Sait Halim Paşa’nın görüşleri de pek farklı değildi. “Batı medeniyetinden istifade teşebbüslerimizin hezimetle neticelenmesine rağmen şunu da itiraf etmeliyiz ki, millî terâkkimizi temin etmek için, o medeniyetten büyük ölçüde faydalanmaya mecburuz... Şu hâlde bizim de şimdiye kadar takip etmemiz gereken yol, Avrupa medeniyetini millîleştirmek, yani mümkün mertebe muhitimize ısındırmak olacaktı. İşimiz, medeniyetimizin gelişmesi için gerekli ve ona uyabilecek olan şeyleri Batıdan alarak kendimize tatbik etmekten ibaret olmalıydı...”.
Bu uzun iktibasları meselenin tarihî seyrine temas edebilmek için buraya aktardım. Bizim ‘Batılılaşma’ serencâmımızın ne kadar hazîn bir trajedi olduğunu vurgulamak için aynı dönemin fikir adamlarının görüşlerini paylaşmak istedim sizinle. Bunların arasında öyleleri var ki, buraya onların fikirlerini taşımak sütunumuzun hacminin ötesinde. Mesela, Prens Sebahattin’in babası Fazıl Ahmet Paşa’nın ‘Paris Mektupları’ isimli risâlesi bunlara çok çarpıcı bir örnek: Fâzıl Paşa'nın Avrupa'dan padişâha hitâben yazdıklarına bir bakılım: “Zât-ı hümâyûnunuz tenezzül edüb Paris ve Londra ve Floransa gazetelerine nazar buyurunuz!

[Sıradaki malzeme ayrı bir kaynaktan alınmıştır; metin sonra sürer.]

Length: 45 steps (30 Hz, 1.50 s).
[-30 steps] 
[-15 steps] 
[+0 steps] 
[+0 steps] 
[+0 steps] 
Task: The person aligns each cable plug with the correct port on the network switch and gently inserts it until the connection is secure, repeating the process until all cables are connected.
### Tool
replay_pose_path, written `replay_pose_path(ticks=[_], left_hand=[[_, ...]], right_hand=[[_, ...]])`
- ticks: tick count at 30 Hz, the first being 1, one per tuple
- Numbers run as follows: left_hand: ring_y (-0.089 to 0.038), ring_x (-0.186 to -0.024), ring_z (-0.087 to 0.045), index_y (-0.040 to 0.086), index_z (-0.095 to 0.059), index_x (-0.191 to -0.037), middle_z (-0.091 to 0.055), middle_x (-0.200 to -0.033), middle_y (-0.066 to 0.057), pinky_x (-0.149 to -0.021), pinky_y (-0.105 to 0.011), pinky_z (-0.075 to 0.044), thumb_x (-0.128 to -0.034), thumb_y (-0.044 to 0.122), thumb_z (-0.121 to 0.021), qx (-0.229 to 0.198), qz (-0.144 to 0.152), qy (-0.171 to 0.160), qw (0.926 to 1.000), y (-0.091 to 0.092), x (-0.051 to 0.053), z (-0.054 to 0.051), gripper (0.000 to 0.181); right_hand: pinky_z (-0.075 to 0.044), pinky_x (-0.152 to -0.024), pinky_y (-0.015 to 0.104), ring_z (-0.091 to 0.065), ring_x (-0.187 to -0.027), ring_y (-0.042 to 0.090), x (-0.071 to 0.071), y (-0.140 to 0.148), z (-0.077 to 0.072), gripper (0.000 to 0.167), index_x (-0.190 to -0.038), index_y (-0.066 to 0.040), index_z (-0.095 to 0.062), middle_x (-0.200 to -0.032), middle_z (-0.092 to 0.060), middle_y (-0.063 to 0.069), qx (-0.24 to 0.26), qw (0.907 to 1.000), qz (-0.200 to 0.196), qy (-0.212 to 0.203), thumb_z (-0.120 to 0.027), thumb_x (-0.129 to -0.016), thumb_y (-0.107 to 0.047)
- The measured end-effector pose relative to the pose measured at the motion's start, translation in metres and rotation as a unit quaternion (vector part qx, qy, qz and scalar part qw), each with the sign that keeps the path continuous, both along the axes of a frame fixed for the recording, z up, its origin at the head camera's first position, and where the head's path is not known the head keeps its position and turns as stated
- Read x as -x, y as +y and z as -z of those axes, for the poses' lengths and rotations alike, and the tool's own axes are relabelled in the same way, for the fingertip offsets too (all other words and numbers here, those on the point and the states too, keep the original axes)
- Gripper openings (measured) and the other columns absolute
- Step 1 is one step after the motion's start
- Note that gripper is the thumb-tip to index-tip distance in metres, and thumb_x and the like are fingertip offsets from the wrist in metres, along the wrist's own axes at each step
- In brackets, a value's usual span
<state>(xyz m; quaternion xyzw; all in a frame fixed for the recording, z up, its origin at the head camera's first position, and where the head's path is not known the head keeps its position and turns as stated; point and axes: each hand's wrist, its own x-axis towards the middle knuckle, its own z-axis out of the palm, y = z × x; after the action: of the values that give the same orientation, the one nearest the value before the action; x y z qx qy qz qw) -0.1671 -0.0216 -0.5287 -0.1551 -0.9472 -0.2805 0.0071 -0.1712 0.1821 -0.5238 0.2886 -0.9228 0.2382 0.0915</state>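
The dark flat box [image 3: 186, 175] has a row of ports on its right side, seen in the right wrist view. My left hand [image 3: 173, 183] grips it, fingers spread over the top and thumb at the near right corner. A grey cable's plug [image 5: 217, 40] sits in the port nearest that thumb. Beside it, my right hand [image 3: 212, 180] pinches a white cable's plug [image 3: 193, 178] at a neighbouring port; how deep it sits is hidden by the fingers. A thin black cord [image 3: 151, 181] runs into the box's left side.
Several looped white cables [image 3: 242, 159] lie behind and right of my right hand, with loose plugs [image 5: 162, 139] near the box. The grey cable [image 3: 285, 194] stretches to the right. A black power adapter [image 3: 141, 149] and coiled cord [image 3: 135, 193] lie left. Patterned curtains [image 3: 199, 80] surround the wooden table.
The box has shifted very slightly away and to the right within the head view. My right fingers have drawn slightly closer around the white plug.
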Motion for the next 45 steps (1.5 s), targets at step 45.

Göreceksiniz ki bizi muhafazada bunca menâfii olan Garp memleketlerinde bizlere yakında düşüb hârâb olacak bir devlet nazarıyla bakıyorlar! Fransa, İngiltere, İtalya devletlerinin vekilleri her sabah kalktıklarında sizin vükelânızın etdiği işlere ve ahâlinizin çektiği belâlara müteallik evrâka nazar iderek, 'Bu devlet kâbil-i intizam değildir! Kâbil-i intizam olmayan devlet ise elbette mahvolur, artık bu devleti hâline bırakalım, varsın mukadder olan zevâli bulsun, zirâ onu zevâlden vikâye mümkün olamaz' deyû söyleşirler ve yekdiğerine yazarlar.”

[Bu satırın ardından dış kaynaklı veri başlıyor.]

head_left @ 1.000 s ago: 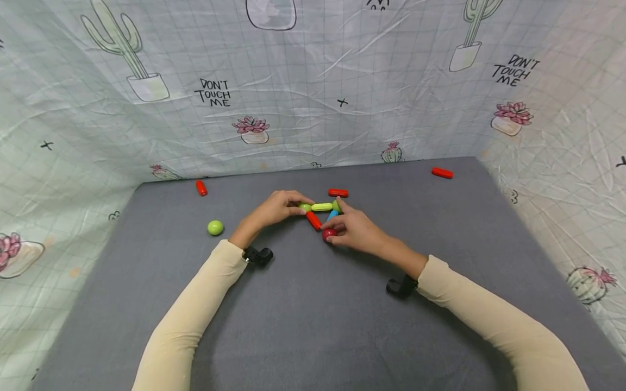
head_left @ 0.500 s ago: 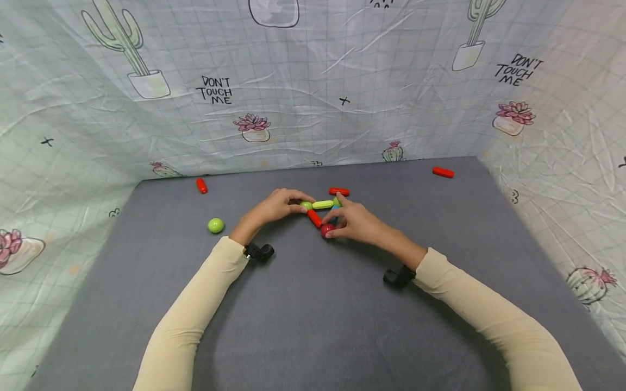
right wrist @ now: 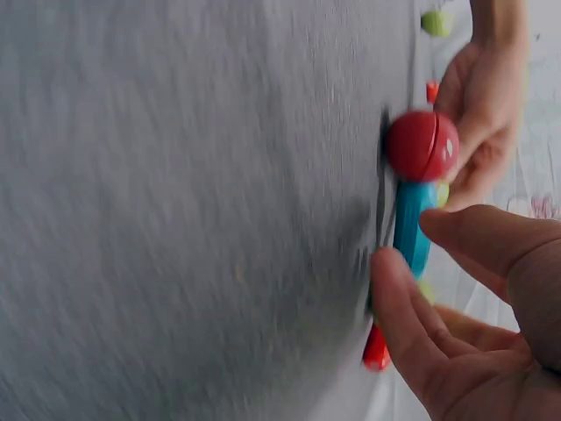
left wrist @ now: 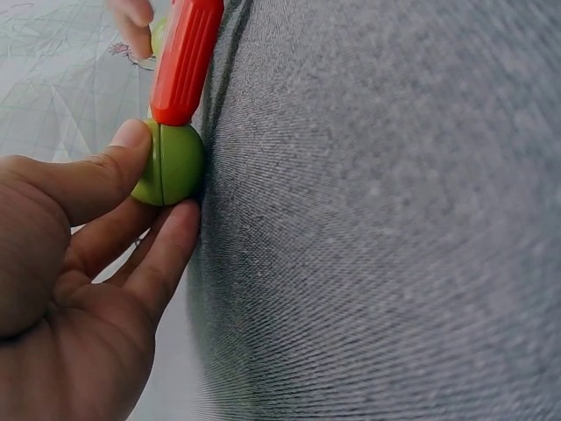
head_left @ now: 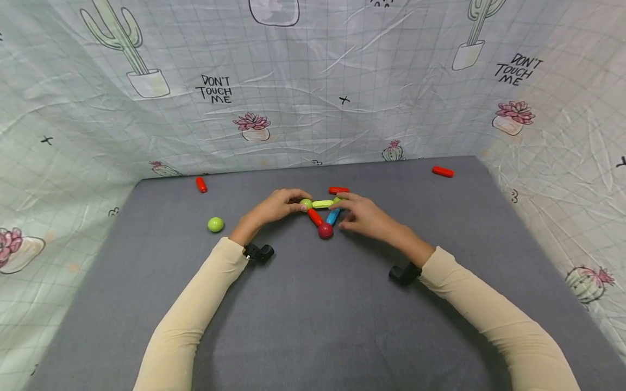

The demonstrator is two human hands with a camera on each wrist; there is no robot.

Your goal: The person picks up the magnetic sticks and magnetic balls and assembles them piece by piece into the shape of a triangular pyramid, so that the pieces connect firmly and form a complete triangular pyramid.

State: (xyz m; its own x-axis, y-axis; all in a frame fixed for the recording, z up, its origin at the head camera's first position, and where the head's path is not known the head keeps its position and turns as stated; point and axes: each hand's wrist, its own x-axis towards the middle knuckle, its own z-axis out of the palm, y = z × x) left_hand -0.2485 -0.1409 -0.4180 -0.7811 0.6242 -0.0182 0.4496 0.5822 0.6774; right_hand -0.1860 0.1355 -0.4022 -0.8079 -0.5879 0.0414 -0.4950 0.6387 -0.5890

Batı’nın ilmini ve fennini almak fikrinin temelindeki ‘hikmet müslümanın yitik malıdır’ prensibinin altında yatan, ‘aslında Batı müslümanlardan geçmişte öğrendikleriyle buraya geldi’ gibi akıl yürütmeler ve Avrupalıların daha düne kadar helâ nedir bilmeyen, yıkanmayı müslümanlardan öğrenen, yoğurt yapmayı, logaritmayı ve bunlar gibi nice ilmi ve meziyeti müslümanlardan öğrenen barbarlar olduğu fikriydi ki, teorik olarak doğru olsa da bizim yaramıza merhem olmuyordu... Bugün bile bu tür önermelerin konuşulduğunu düşünürsek, o günlerdeki mezkûr fikrî mütalâaları daha kolay anlamak mümkündür...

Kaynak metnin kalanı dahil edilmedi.